Nothing is needed except the lines below that run from the one with "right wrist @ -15" through the one with "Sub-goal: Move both", repeated exactly.

Items from a dataset:

%%

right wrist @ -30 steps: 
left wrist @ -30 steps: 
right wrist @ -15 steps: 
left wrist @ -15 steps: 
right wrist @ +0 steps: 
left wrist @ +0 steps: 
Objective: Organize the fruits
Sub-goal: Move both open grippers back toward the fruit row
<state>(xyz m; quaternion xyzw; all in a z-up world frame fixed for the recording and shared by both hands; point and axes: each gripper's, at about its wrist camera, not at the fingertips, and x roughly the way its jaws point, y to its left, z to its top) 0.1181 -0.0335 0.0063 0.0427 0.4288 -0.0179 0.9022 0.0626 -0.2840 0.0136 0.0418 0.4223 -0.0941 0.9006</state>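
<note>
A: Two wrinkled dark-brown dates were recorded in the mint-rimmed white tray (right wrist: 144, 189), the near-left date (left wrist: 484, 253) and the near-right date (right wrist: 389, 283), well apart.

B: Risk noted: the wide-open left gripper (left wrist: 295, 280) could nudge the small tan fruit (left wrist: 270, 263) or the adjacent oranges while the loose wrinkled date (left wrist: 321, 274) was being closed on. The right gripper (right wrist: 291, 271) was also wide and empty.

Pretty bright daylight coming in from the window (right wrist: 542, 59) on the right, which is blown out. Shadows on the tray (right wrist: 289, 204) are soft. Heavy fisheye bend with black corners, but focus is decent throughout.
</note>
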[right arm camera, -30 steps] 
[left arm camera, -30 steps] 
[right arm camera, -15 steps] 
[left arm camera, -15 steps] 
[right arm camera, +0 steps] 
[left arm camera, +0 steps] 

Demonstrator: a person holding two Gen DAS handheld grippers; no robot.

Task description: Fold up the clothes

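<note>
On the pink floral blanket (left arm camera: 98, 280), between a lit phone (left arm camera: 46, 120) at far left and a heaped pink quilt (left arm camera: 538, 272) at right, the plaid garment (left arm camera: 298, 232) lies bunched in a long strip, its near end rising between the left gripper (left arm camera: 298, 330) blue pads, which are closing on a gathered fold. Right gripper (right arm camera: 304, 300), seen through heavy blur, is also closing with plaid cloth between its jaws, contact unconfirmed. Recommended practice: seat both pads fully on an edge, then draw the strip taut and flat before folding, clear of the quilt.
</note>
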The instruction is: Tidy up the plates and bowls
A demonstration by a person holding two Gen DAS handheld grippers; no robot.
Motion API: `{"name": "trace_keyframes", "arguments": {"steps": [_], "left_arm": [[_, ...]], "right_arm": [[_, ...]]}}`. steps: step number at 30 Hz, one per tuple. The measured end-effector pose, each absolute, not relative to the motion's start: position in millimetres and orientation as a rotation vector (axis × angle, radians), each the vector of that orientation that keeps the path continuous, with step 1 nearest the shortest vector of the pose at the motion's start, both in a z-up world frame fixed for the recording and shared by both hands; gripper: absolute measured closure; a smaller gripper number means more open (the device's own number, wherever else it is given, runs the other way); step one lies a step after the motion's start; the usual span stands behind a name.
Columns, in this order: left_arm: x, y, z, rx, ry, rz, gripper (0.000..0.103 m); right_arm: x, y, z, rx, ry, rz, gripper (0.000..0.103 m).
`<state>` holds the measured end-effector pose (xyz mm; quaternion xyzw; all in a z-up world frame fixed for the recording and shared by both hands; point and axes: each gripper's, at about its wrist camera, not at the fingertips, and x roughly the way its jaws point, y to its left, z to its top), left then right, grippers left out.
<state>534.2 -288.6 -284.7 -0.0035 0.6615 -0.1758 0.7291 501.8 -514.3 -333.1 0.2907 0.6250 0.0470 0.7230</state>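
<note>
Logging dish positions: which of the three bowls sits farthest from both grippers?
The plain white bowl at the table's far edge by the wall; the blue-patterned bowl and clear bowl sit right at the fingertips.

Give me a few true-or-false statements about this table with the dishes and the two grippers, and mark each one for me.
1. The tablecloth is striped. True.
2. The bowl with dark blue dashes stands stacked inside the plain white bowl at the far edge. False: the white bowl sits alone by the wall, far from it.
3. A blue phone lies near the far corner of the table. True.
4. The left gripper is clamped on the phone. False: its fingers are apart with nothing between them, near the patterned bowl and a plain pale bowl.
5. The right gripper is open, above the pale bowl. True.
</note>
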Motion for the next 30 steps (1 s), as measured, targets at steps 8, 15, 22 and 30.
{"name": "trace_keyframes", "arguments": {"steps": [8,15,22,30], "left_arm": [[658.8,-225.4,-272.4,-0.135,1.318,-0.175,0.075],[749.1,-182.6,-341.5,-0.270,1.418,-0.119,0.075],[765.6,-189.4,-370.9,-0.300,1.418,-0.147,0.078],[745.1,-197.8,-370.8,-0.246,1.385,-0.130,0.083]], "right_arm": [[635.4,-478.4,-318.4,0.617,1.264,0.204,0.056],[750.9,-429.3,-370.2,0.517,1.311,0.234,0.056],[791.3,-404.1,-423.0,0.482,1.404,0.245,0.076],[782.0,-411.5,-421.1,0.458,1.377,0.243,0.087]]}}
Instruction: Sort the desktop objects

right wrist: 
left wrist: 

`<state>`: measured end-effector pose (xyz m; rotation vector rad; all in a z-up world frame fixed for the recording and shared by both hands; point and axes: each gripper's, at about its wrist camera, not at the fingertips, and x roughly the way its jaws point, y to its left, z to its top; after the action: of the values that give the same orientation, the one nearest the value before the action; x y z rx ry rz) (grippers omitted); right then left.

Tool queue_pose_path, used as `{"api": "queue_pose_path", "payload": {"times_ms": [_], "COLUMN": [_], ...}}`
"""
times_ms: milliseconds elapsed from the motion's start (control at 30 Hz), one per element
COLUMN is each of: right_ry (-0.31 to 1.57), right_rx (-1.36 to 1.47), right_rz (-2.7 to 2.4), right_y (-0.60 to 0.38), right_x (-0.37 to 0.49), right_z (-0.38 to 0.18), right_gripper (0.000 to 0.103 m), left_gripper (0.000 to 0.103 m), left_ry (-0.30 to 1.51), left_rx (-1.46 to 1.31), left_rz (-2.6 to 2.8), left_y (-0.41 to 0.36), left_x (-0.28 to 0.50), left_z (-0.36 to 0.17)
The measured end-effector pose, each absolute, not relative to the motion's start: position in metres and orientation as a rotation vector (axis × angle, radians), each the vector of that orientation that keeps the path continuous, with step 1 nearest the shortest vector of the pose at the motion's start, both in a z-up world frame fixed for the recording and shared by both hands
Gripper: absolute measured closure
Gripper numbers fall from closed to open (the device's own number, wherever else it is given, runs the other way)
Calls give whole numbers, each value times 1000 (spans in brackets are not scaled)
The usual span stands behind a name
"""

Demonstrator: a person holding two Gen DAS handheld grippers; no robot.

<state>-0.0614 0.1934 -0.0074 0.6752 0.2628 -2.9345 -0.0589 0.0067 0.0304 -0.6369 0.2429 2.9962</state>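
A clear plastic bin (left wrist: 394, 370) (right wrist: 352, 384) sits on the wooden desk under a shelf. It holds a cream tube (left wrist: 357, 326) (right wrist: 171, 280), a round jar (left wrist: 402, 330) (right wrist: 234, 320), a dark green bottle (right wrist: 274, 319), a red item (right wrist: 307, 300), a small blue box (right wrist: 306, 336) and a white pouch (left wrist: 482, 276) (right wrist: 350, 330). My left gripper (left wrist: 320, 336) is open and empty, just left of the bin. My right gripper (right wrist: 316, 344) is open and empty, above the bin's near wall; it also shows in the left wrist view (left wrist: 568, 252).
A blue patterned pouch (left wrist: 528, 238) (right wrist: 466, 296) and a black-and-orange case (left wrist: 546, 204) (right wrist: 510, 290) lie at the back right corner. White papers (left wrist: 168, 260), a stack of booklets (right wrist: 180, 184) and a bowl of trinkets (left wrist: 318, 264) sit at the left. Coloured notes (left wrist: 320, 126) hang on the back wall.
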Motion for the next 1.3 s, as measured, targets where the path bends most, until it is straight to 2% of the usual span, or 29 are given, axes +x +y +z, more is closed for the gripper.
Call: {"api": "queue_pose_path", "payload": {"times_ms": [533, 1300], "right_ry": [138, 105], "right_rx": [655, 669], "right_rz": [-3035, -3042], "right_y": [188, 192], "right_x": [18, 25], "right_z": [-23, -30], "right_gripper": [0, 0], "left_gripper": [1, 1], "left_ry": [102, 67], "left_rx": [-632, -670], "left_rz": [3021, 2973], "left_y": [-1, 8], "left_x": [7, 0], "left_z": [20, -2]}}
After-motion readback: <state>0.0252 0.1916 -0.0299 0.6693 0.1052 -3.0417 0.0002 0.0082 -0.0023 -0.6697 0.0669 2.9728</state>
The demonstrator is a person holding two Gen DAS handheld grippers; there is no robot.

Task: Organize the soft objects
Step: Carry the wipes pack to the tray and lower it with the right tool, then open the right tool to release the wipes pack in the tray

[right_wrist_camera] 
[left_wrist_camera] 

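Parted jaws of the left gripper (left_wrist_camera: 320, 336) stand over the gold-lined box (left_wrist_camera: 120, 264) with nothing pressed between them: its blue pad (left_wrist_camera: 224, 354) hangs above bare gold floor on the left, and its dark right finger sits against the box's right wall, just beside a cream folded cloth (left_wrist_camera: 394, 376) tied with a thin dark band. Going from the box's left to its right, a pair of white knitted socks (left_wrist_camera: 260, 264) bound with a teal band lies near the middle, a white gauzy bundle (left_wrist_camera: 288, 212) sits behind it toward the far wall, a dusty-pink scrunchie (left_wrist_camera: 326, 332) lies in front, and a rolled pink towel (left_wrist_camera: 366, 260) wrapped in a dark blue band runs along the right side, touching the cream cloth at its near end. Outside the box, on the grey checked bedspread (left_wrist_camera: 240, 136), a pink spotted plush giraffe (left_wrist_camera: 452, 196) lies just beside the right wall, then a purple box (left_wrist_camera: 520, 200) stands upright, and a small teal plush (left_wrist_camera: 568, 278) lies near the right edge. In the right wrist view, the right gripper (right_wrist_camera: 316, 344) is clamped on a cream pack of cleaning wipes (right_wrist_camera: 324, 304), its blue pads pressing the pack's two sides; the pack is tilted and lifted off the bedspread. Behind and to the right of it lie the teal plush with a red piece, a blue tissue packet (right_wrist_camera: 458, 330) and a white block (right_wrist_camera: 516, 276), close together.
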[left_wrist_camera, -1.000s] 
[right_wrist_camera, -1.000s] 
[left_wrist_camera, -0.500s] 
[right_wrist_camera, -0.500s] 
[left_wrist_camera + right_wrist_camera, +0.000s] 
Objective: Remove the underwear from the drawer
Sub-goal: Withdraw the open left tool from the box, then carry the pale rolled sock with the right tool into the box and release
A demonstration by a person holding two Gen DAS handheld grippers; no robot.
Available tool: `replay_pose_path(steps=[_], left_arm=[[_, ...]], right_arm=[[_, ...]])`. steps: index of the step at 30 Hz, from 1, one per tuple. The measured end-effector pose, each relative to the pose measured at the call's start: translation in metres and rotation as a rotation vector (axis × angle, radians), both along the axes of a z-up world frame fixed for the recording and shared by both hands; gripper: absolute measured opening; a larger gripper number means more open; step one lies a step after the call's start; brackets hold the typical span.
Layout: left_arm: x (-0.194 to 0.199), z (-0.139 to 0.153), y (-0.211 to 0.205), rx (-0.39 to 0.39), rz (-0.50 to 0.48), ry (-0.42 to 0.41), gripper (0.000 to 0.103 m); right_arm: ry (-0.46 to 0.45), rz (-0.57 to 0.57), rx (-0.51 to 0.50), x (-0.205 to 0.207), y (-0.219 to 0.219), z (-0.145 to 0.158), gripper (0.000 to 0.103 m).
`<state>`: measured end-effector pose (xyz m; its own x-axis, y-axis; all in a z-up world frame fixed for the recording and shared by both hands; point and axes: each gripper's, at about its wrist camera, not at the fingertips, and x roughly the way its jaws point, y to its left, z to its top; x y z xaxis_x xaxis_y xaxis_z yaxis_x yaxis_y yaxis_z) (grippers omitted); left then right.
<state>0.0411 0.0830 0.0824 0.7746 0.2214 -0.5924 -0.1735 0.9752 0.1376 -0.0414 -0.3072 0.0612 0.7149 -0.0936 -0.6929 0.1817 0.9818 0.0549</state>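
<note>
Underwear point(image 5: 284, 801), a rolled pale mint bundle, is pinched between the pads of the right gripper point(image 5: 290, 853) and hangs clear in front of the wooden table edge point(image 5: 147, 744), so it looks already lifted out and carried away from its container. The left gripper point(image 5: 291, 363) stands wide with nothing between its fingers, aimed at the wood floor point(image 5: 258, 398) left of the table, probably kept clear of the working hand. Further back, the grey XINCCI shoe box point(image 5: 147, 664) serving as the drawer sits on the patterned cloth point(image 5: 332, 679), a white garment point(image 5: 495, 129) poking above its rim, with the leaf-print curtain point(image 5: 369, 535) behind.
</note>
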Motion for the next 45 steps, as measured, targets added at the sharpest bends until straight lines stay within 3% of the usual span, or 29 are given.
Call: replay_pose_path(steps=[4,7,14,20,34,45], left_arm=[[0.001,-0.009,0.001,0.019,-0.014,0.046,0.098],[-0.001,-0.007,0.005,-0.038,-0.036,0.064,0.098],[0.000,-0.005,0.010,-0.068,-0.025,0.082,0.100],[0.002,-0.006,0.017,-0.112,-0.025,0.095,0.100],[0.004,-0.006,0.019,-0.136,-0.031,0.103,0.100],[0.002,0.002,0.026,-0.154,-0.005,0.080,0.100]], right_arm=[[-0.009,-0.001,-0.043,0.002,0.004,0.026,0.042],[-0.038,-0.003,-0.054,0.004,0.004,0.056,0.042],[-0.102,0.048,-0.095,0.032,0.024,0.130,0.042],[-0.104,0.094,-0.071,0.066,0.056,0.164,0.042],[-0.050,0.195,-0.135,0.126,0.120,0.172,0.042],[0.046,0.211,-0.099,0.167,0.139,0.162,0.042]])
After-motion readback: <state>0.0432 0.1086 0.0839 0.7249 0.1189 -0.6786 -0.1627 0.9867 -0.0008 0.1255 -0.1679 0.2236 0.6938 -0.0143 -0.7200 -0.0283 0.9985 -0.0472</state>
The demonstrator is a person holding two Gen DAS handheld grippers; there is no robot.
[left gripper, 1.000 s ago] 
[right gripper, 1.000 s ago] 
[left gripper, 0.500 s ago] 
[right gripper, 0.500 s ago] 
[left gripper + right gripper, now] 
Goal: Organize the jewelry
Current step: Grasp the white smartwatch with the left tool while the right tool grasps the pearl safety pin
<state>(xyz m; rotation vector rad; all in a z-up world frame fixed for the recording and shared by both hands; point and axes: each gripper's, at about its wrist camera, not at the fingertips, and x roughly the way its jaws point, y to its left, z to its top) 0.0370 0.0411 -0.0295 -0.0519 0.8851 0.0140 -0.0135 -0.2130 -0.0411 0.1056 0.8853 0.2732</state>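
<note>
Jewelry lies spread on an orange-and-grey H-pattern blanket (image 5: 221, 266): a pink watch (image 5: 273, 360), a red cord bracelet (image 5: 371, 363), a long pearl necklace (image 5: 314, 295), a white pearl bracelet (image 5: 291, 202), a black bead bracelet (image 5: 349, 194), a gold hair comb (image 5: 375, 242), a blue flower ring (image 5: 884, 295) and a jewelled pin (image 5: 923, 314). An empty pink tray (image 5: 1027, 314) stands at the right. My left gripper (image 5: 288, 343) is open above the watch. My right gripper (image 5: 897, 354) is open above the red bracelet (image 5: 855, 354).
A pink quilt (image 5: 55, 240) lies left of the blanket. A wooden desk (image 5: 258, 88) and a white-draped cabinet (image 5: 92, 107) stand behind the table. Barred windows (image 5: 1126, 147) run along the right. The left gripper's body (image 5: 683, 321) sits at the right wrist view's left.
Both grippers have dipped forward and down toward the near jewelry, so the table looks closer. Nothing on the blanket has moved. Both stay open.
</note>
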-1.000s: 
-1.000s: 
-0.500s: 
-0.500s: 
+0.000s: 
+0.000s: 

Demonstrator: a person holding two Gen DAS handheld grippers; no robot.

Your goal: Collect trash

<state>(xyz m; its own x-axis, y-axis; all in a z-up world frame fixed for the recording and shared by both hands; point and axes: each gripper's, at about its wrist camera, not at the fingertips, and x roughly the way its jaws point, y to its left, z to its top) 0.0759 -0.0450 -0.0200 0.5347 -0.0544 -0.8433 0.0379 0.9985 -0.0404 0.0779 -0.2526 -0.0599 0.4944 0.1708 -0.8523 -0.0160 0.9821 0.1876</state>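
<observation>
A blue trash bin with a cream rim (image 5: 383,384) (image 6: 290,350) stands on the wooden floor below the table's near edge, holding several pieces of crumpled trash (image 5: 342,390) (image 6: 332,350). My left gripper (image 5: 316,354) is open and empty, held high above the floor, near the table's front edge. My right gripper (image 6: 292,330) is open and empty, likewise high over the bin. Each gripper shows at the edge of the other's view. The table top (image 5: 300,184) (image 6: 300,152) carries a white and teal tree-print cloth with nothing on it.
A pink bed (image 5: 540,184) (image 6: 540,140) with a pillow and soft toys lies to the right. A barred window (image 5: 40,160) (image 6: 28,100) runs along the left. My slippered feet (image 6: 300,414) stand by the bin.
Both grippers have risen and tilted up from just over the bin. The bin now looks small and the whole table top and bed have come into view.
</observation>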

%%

RESULT OF THIS EXERCISE:
right wrist @ -15 steps: 
left wrist @ -15 steps: 
right wrist @ +0 steps: 
left wrist @ +0 steps: 
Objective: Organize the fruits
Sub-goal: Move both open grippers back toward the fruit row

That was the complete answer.